TASK DESCRIPTION:
Repeat the listing below exactly as given.

DATA SEGMENT:
━━━━

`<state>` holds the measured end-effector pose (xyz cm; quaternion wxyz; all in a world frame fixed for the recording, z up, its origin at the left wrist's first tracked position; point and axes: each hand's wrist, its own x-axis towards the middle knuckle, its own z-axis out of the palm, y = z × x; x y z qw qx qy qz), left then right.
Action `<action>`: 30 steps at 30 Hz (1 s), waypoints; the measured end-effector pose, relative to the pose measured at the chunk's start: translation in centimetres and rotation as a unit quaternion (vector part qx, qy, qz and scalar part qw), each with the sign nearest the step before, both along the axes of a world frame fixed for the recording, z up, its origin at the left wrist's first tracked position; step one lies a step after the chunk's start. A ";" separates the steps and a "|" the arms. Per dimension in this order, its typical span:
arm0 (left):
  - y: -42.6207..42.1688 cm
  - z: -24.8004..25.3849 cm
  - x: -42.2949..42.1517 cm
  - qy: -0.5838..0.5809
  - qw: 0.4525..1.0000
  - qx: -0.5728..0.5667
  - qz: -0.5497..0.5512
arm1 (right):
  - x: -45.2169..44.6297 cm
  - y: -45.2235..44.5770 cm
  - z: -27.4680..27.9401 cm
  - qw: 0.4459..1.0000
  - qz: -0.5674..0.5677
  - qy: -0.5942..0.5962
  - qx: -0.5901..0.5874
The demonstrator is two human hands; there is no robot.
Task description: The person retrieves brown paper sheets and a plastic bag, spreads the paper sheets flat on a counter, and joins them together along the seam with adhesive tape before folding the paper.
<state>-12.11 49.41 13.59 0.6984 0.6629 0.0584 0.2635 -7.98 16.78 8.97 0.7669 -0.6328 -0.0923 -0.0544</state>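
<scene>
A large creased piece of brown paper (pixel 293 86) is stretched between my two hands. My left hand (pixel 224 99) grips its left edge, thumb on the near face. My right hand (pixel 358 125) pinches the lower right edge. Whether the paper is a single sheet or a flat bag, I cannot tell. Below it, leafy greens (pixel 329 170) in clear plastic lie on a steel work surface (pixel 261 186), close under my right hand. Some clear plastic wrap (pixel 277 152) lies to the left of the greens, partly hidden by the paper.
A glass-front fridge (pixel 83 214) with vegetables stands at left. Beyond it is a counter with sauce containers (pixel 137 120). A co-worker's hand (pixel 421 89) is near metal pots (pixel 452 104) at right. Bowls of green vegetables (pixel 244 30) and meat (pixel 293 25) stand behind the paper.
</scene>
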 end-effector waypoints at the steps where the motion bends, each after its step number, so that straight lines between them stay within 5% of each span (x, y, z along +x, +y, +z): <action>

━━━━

OUTPUT FOR THIS EXERCISE:
`<state>` holds the measured end-effector pose (xyz cm; quaternion wxyz; all in a world frame fixed for the recording, z up, its origin at the left wrist's first tracked position; point and axes: each hand's wrist, its own x-axis towards the middle knuckle, its own z-axis out of the palm, y = z × x; x y z qw qx qy qz), left then right.
Action `<action>`: 30 steps at 30 Hz (1 s), waypoints; the measured end-effector pose, relative to the pose measured at the chunk's start: translation in centimetres and rotation as a unit quaternion (vector part qx, qy, qz and scalar part qw), each with the sign nearest the step before, both along the axes of a world frame fixed for the recording, z up, its origin at the left wrist's first tracked position; step one lies a step after the chunk's start. A ";" separates the steps and a "|" the arms. Per dimension in this order, its typical span:
arm0 (left):
  - y: -42.6207..42.1688 cm
  - z: -24.8004..25.3849 cm
  - x: -42.2949..42.1517 cm
  - qy: -0.5838..0.5809
  - qw: 0.4525..1.0000
  - qx: -0.5728..0.5667
  - qz: -0.5497..0.5512
arm1 (right):
  - x: -45.2169..44.6297 cm
  - y: -45.2235..44.5770 cm
  - z: -27.4680..27.9401 cm
  - qw: 0.4459..1.0000
  - qz: -0.5674..0.5677
  - qy: -0.5942..0.5962
  - qx: -0.5901..0.5874
The demonstrator is two human hands; there is no robot.
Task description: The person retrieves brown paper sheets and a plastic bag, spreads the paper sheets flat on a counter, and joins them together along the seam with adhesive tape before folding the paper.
<state>-12.11 49.41 13.59 0.6984 0.6629 0.0584 0.2635 -7.98 16.78 8.97 0.7669 -0.6328 -0.0923 -0.0544</state>
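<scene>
A large creased piece of brown paper (pixel 293 86) is stretched between my two hands. My left hand (pixel 224 99) grips its left edge, thumb on the near face. My right hand (pixel 358 125) pinches the lower right edge. Whether the paper is a single sheet or a flat bag, I cannot tell. Below it, leafy greens (pixel 329 170) in clear plastic lie on a steel work surface (pixel 261 186), close under my right hand. Some clear plastic wrap (pixel 277 152) lies to the left of the greens, partly hidden by the paper.
A glass-front fridge (pixel 83 214) with vegetables stands at left. Beyond it is a counter with sauce containers (pixel 137 120). A co-worker's hand (pixel 421 89) is near metal pots (pixel 452 104) at right. Bowls of green vegetables (pixel 244 30) and meat (pixel 293 25) stand behind the paper.
</scene>
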 end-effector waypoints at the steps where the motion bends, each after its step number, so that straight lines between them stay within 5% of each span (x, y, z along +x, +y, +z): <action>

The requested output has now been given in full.